AngularJS vs Facebook React Cage Match

Currently I am working on an enterprise application with an AngularJS frontend and Web API backend.  In parts of the application the page load time in unbearable.  This is especially noticeable on pages with Angular repeater directives with around 100 items or more (even in Chrome).  This lead me to look at how we could speed up these slow pages and I stumbled across Facebook React.

The following demo is well worth checking out if you haven’t heard of Facebook React:

Facebook React is built for speed. The rendering model takes a very different approach to other two way binding libraries such as AngularJS or Knockout. Traditionally two way binding libraries rebuilt every changed element in the DOM every time any element changes.  This can obviously lead to redundant work. Facebook react works in a different way.  It builds a virtual DOM in the background and computes the minimum set of operations needed to transform the virtual DOM based on the changes made. This means that there are no wasted operations. This is a bit like the concept that is used in a 3D games where objects that are completely hidden from vision are not drawn and then drawn over they are simply not drawn at all.

To test which is faster I have built a simple angular app that tests an Angular repeater against a react component. The app simply creates an array of x size and then binds that array to the Angular repeater or React component (depending which button you click) and times it.

To implement the app I started with the angular-seed project as it gives you an out of the box AngularJS app (complete with node web server).  For angular I am using a straight forward repeater bound to the array.  To time how long the binding takes in angular I am using a directive:

.directive('postRepeatDirective', ['$timeout',  function($timeout) {
	return {
		link: function(scope, element) {
			if (scope.$last){
					var end = new Date();
					$('#results').text("## Angular rendering list took: " + (end - scope.startTime) + " ms");

This function checks for when the $last element is bound by the ngRepeat directive. When it is it assumes that all of the elements have been bound so it stops the timer. The start time is set when you click the button.

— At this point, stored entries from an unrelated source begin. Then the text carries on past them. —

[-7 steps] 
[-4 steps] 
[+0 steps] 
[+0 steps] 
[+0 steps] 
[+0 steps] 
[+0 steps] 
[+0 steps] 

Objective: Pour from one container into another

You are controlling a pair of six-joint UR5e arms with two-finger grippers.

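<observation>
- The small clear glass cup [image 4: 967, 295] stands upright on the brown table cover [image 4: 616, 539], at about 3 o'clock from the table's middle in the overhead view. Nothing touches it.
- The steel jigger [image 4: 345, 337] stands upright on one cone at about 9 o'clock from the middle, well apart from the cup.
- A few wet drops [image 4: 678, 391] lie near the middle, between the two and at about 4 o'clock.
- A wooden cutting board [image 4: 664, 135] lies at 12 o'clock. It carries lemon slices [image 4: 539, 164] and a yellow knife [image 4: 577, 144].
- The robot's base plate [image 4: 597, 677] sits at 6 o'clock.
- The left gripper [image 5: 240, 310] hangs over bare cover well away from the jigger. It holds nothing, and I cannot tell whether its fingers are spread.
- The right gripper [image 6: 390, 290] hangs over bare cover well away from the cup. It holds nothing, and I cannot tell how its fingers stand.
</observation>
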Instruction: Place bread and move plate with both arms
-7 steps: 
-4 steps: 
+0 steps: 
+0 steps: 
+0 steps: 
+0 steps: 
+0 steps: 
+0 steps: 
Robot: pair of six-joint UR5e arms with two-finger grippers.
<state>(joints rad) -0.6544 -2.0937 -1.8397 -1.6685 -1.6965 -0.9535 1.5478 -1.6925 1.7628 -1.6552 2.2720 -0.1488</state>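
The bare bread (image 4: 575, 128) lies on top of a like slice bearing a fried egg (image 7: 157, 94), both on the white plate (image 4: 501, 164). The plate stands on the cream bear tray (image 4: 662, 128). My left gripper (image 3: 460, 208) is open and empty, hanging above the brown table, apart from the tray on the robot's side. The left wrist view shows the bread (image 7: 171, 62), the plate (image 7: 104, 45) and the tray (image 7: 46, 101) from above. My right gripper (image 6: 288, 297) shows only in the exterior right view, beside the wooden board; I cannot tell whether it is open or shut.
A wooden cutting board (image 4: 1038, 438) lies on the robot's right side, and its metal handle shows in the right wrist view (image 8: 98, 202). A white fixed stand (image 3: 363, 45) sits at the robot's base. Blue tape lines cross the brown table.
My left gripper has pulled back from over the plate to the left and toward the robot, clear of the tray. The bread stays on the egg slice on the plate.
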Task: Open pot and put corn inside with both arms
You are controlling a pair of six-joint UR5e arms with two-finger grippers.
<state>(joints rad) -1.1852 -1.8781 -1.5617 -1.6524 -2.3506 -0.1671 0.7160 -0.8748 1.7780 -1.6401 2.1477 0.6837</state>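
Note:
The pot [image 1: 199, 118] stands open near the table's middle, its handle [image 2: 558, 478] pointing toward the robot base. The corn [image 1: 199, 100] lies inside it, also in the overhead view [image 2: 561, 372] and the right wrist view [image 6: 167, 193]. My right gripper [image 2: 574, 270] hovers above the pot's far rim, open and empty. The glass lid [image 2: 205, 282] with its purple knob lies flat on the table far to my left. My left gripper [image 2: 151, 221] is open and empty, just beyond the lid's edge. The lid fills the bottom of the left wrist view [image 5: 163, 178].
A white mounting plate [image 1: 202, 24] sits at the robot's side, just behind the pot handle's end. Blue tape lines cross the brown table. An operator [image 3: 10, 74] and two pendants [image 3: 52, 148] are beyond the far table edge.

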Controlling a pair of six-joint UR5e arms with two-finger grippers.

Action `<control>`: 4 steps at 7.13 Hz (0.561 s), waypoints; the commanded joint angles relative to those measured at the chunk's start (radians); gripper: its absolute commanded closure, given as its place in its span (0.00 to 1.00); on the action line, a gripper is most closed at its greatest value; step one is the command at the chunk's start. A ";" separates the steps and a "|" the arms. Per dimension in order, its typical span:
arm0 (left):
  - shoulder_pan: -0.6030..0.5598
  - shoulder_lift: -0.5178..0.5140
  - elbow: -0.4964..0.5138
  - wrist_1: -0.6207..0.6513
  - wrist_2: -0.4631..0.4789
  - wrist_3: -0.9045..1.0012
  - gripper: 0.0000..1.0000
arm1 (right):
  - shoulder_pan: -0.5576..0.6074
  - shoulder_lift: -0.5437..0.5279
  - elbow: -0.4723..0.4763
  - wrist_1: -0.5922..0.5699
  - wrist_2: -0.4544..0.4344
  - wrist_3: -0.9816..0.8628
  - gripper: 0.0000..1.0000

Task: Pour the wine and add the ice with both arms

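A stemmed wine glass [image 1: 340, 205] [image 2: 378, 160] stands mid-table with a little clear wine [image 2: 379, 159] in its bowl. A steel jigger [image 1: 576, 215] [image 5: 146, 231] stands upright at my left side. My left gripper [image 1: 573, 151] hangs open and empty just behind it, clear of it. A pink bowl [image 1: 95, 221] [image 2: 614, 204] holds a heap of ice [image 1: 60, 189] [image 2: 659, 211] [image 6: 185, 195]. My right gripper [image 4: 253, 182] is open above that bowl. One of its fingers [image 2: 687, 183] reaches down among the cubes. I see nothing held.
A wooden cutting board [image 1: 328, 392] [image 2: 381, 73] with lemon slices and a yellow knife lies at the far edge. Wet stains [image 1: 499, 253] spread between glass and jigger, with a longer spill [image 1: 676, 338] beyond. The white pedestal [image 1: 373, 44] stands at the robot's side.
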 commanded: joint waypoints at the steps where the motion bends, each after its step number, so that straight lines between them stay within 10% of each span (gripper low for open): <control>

For Facebook React things are very similar. Except we are using a directive to do all of the work:

directive('reactRepeater', [function() {
    return {
      restrict: 'E',
      link: function(scope, element) {
        scope.$watch('reactArray', function(newVal, oldVal) {

            array: scope.reactArray
          }), document.getElementById('reactResults'), function(){

          	var end = new Date();
          	if (scope.reactArray.length > 0){
        		$('#results').text("## React rendering list took: " + (end - scope.startTime) + " ms");
        }, true);


We are using this directive to delegate the rendering to react. React has a method called renderComponent. It’s first argument is the component you want to render. We are rendering our ReactResults component and passing it the array. The second argument is the element where you want that component to render. The third argument is a callback that fires when React has finished rendering the component so this is where we can put our timing logic.

The React component looks like:

var ReactResults = React.createClass({
  render: function() {

   var results = [];
   for(var i=0; i<this.props.array.length; i++){
   	results.push(React.DOM.p({}, 'Hello'))

    return React.DOM.div({}, results);

The astute reader will have noticed that we are still using AngularJS to watch the array. Indeed we are and this will alter the results. The reason for this is that I wanted to test React in the context of using it just for the rendering inside an AngularJS app. React only provides rendering capabilities. As is stated on React’s site they are the V in View in the usual MV* para-dime. You still need a framework to combine with React to get all of the other goodness you normally want when building a rich web application.

Onto the results. The following data shows how long it took Angular and React to render ever increasing numbers of array elements.  The times are in milliseconds.

Elements Angular React
10 5.33 2.00
100 35.00 9.33
1,000 201.33 57.67
10,000 2,064.67 383.00




As I tried to increase the number of elements further Angular started to crash my browser :(.  As you can see from the graph above Angular is on an exponential curve as the number of elements increase.

The data confirms what is promised by the React guys. That React is a lightning fast rendering framework. Remember it has been hampered in these tests as it was bootstrapped by Angular!  The test proves that due to the modular nature of Angular it is easy to swap out the rendering part with another rendering engine such as React. This means that if you have an existing Angular application and you want a performance increase then using React components inside directives is a good solution.

To reiterate again Angular does give you a nice structure to your code. So using it along with something like React gives you both an awesome framework for structuring large applications and a fast(er) rendering than you would out of the box with Angular.

The code used for these tests is all up in github so you can run them for yourselves.  You will need node and git installed . If you want to run the application yourself follow these instructions:

git clone
cd AngularVsReact
npm install
node ./scripts/web-server.js

Now the app should be running. Access it by hitting http://localhost:3000/app/index.html. Give it a try. As always comments welcome. I would be keen to hear of your experiences with Angular and React.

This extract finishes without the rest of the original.